Purpose: To assess and compare the prevalence of medication nonadherence (MNA) (implementation and persistence) to immunosuppressants and co-medications in heart transplant recipients.
Methods: MNA prevalence was assessed using the Basel Assessment of Adherence to Immunosuppressive Medications Scale (self-report) and compared using logistic regression in a 4-continent sample of 1397 heart transplant recipients from 36 heart transplant centers in 11 countries.
Findings: MNA was significantly (α = 0.05) higher to co-medications than to immunosuppressants (taking nonadherence: 23.9% vs 17.3%; odds ratio [OR] = 1.5; 95% CI, 1.30-1.73; drug holiday: 5.7% vs 1.9%; OR = 3.17; 95% CI, 2.13-4.73; dose alteration: 3.8% vs 1.6%; OR = 2.46; 95% CI, 1.49-4.06; and discontinuation: 2.6% vs 0.5%; OR = 5.15; 95% CI, 2.36-11.20).
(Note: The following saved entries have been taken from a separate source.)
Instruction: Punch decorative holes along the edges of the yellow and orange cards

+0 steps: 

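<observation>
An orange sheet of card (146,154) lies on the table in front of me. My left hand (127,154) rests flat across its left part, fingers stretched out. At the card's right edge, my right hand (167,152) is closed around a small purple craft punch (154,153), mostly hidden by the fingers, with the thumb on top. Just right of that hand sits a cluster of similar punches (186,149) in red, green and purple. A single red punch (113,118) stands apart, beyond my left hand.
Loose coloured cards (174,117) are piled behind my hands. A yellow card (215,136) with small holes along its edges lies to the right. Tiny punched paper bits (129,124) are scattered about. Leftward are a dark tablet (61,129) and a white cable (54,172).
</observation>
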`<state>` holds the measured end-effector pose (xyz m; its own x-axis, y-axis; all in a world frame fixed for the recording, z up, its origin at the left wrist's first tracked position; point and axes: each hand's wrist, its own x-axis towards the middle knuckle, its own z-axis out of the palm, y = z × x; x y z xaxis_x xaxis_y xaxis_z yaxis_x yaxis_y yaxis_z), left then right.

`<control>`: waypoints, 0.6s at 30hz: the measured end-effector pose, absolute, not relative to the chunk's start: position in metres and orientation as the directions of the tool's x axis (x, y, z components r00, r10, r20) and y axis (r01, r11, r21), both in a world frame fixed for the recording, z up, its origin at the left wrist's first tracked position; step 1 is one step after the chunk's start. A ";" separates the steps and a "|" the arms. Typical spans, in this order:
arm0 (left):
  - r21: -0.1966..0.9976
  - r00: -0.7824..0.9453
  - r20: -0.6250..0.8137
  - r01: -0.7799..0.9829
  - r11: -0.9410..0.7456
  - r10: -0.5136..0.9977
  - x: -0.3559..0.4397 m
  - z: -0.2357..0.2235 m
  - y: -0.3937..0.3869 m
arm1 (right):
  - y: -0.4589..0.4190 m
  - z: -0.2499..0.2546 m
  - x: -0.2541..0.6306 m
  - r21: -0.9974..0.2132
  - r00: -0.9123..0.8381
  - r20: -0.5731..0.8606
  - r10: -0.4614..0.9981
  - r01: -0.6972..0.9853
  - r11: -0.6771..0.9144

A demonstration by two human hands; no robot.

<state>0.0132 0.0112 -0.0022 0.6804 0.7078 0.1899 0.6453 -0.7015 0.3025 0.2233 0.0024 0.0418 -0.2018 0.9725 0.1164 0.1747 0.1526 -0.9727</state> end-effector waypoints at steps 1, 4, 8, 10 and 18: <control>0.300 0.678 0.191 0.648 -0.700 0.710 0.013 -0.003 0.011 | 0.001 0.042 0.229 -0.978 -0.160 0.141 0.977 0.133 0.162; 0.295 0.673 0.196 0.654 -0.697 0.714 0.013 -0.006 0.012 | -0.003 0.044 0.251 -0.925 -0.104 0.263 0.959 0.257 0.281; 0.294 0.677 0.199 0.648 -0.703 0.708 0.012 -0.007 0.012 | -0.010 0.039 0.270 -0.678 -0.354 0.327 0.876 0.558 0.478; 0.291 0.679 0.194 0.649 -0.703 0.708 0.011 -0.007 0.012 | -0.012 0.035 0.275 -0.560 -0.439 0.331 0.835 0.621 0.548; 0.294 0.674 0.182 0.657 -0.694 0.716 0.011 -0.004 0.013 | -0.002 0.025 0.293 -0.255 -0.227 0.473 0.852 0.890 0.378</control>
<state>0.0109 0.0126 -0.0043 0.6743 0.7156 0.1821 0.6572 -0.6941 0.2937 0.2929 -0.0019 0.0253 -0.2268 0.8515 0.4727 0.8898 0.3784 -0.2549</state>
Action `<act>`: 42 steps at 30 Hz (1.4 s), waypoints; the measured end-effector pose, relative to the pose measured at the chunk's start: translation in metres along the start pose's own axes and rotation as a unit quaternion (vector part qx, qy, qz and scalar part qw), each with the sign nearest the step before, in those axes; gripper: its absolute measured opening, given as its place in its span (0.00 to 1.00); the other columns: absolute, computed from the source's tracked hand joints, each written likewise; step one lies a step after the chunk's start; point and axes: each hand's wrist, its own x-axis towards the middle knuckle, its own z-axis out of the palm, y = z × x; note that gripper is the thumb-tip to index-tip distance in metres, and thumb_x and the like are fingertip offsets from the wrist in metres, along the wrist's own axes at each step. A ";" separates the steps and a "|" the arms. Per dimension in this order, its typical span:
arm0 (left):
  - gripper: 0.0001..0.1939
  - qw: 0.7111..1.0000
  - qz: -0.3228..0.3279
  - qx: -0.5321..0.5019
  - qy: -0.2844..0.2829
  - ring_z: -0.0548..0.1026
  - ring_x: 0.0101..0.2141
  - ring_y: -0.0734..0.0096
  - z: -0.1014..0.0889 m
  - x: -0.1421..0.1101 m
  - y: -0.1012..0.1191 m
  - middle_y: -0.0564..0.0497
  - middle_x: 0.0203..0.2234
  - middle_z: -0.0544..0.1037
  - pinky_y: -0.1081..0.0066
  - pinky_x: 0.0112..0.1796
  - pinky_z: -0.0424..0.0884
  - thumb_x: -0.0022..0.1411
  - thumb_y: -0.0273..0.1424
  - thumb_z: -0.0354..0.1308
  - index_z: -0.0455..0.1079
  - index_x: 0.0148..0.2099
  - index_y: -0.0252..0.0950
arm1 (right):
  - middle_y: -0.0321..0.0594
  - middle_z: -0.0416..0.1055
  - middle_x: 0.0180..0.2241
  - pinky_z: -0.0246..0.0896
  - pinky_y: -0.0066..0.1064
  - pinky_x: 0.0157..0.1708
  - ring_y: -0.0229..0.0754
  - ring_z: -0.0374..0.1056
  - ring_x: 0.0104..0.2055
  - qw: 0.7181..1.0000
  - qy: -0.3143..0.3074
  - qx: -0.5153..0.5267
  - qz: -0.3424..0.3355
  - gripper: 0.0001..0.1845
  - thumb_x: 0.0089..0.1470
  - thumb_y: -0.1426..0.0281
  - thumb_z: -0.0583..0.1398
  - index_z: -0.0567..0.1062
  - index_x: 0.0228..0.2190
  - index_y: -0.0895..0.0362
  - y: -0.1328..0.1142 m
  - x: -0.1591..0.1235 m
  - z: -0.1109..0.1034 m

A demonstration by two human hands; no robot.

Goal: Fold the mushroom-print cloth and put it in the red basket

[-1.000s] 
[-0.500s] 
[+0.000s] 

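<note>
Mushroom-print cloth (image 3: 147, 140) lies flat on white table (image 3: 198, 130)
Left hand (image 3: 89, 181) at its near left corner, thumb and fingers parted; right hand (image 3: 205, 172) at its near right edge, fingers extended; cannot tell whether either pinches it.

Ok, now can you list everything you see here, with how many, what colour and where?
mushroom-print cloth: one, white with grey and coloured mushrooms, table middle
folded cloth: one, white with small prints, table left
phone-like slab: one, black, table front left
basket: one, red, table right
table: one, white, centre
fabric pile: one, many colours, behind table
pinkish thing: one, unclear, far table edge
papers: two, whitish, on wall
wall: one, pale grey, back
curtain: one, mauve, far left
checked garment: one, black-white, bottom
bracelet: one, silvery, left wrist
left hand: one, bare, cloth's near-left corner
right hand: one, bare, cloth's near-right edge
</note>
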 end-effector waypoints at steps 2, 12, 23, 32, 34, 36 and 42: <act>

Implications: The observed MNA necessitates adherence-enhancing interventions encompassing the entire post-heart transplant medication regimen. ClinicalTrials.gov identifier: NCT01608477.
Keywords: co-medications; cross-sectional; heart transplantation; immunosuppressants; international; medication adherence.